Un arrêt rendu par la deuxième chambre civile de la Cour de cassation le 16 septembre 2021 n°19-26014 remet en perspective lumineuse le rôle dévolu au rapport d’expertise judiciaire, à savoir celui d’élément servant à éclairer mais non à contraindre le juge, lequel demeure souverain dans son appréciation.
En espèce, une femme présentant une anomalie du défilé thoraco-cervico-scapulaire gauche connue depuis son enfance est victime d’un accident de la circulation le 11 septembre 2013.
A la suite de cet accident, elle présente des douleurs conduisant à la pose, le 12 mai 2014, du diagnostic de syndrome du défilé thoraco-cervico brachial.
Il est de jurisprudence constante et d’ailleurs rappelé par la Cour à l’occasion de cet arrêt, qu’un état antérieur asymptomatique, révélé par un accident, conduit à une réparation intégrale du préjudice corporel en découlant.
Or la question posée aux juridictions était celle du lien de causalité entre ce syndrôme et l’accident et plus particulièrement celle de son caractère certain.
Pas moins de 4 rapports étaient déposés et trois d’entre eux ne pouvaient se prononcer avec certitude.
La victime fournissait néanmoins un rapport, non contradictoire, mais débattu en procédure et de la littérature appuyant son argumentation selon laquelle le diagnostic litigieux devait bien être imputé à l’accident.
La compagnie d’assurance surfant sur cette incertitude, sollicitait une nouvelle expertise, laquelle avait été ordonnée par le juge de première instance.
Or la Cour d’appel, procédant un vrai travail de réorganisation et d’appréciation, retient finalement l’imputabilité en s’écartant des rapports d’expertise.
Après avoir indiqué que les experts demeuraient tous nuancés dans leurs conclusions, la Cour estime que :
« Eu égard à ces avis d’experts et de praticiens partagés, voire indécis, il importe de resituer dans la vie de Xxxx les deux événements que sont l’accident de la circulation et les douleurs en lien avec le syndrome du défilé thoraco-cervico-brachial. ».
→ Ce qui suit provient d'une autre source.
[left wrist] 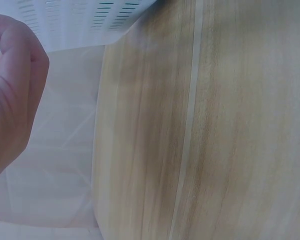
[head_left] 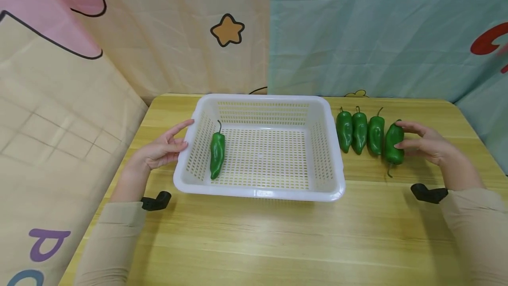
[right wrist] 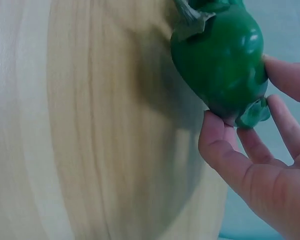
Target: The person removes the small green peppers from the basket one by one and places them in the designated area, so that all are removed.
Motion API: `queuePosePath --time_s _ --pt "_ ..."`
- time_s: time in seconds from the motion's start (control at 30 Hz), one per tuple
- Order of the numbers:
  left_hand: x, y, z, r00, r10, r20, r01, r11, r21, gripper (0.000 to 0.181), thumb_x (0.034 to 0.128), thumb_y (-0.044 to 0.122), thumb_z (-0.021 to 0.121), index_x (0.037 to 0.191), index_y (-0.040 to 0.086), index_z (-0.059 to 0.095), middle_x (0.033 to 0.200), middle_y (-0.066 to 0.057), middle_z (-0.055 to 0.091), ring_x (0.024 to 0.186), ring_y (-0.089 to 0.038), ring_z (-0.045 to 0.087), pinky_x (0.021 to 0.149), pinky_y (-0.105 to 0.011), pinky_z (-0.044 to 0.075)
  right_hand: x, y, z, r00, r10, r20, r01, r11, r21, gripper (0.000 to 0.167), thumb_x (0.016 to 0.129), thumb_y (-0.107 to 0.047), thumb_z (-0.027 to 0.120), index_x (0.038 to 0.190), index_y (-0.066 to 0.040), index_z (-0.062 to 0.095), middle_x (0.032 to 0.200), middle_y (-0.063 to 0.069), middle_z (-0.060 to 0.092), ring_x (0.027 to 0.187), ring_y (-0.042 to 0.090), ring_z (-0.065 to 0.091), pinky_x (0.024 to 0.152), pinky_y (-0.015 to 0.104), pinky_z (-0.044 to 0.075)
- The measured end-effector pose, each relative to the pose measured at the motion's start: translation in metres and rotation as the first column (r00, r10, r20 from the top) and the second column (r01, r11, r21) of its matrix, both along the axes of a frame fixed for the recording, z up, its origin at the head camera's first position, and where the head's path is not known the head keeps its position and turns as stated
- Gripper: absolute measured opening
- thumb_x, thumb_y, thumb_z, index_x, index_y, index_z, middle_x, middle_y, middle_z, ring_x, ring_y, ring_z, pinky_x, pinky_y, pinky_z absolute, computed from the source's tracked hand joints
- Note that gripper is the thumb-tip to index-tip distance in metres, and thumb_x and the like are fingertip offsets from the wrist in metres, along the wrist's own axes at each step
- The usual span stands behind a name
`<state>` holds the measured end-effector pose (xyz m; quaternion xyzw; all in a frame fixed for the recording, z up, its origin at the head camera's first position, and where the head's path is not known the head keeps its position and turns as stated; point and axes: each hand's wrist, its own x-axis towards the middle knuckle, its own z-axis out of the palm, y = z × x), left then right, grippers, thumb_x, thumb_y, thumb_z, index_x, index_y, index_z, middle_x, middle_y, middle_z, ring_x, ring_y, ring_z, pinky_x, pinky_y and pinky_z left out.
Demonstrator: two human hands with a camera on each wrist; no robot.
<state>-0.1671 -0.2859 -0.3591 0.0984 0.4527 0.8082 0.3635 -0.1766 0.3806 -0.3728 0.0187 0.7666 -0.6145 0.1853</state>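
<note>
A white plastic basket (head_left: pixel 259 194) with slotted walls stands on the wooden table. Inside it, near the left wall, one long green pepper (head_left: pixel 217 156) lies with its stem away from me. My left hand (head_left: pixel 162 149) touches the outside of the basket's left rim with its fingertips. To the right of the basket, my right hand (head_left: pixel 428 144) pinches a green pepper (right wrist: pixel 220 57) between thumb and fingers, the stem pointing towards me. Beside it, 3 more green peppers, including the nearest one (head_left: pixel 375 136), lie in a row with stems away from me.
The wooden table (head_left: pixel 258 237) ends at a printed curtain (head_left: pixel 357 34) along the back. Another patterned cloth (head_left: pixel 51 136) hangs at the left. Black wrist mounts (head_left: pixel 428 193) sit at both sleeve cuffs.
</note>
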Motion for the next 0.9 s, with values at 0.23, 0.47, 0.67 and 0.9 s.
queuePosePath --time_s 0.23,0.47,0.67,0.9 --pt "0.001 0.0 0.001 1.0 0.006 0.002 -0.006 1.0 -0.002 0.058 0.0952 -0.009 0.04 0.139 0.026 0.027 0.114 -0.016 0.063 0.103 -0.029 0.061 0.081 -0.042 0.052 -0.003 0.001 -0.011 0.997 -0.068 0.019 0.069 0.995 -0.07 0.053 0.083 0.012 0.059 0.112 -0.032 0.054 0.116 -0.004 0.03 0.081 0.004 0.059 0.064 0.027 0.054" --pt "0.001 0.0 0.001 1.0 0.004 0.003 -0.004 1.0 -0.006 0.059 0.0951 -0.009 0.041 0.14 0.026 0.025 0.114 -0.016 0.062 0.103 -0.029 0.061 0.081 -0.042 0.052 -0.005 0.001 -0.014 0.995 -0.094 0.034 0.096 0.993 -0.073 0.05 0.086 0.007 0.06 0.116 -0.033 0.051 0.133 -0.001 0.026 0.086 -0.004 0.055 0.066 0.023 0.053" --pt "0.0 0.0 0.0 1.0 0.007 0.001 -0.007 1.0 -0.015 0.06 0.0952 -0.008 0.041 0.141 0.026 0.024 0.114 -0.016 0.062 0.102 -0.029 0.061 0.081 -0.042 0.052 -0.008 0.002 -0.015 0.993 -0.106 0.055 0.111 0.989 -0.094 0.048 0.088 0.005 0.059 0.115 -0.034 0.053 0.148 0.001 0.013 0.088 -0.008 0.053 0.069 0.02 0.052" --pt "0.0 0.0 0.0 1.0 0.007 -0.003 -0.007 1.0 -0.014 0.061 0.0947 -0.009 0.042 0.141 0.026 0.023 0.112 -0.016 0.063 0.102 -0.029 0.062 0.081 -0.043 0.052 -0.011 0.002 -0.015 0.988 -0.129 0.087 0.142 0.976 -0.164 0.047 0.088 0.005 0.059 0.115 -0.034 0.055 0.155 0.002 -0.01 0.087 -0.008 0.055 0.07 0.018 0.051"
Appréciant les éléments du dossier, la Cour note que la victime rapporte qu’elle ne présentait aucune douleur avant l’accident et qu’aucune autre cause que celui-ci n’est rapportée pouvant expliquer l’apparition de ces douleurs.
La Cour d’appel de Nancy retient donc :
« Au regard de l’ensemble de ces éléments, il sera jugé que la décompensation du syndrome du défilé thoraco-cervico-brachial de Xxxx est une conséquence directe de l’accident dont elle a été victime le 11 septembre 2013.
En conséquence, la prise en charge chirurgicale de ce syndrome, le 9 juillet 2014, et les suites opératoires sont directement imputables à l’accident et doivent donner lieu à une indemnisation intégrale des préjudices en découlant. ».
L’assureur forme un pourvoi où pas moins de 8 moyens étaient invoqués, pour notamment déplorer que la Cour d’appel avait dénaturé les éléments de preuve soumis, inversé la charge de la preuve et violé le principe de la contradiction.
Or la Cour d’appel :
La Cour d’appel avait tout simplement et via une motivation rigoureuse et expliquée dans le détail, souverainement apprécié les faits et les éléments de preuve qui lui était soumis.
La Cour de cassation s’incline devant le pouvoir souverain d’appréciation du juge et rejette le pourvoi :
« En l’état de ces constatations et énonciations, la cour d’appel, qui a souverainement apprécié la valeur et la portée des éléments de preuve qui lui étaient soumis, a pu déduire, hors toute dénaturation, sans inverser la charge de la preuve et sans violer le principe de la contradiction, que le syndrome du défilé thoraco-cervico-brachial présenté par Exxx, qui avait été révélé par le fait dommageable, était une conséquence directe de l’accident dont elle avait été victime. »
Effectivement le juge n’est pas lié par le rapport d’expertise même judiciaire mais par son unique appréciation souveraine, laquelle, sous réserve d’être motivée sur des éléments de preuve tangibles, guide seule sa décision.
Le rapport d’expertise n’est qu’un élément de preuve et peut toujours être utilement contesté, cela ne sera jamais assez répété.
A l’heure où l’homologation des rapports par les décisions de justice devient trop souvent la norme, cette rigueur illustrée dans l’arrêt rendu par la Cour d’appel de Nancy (Cour d’appel de Nancy, 1ère Chambre Civile, 8 octobre 2019, n° 19/00970) doit être saluée.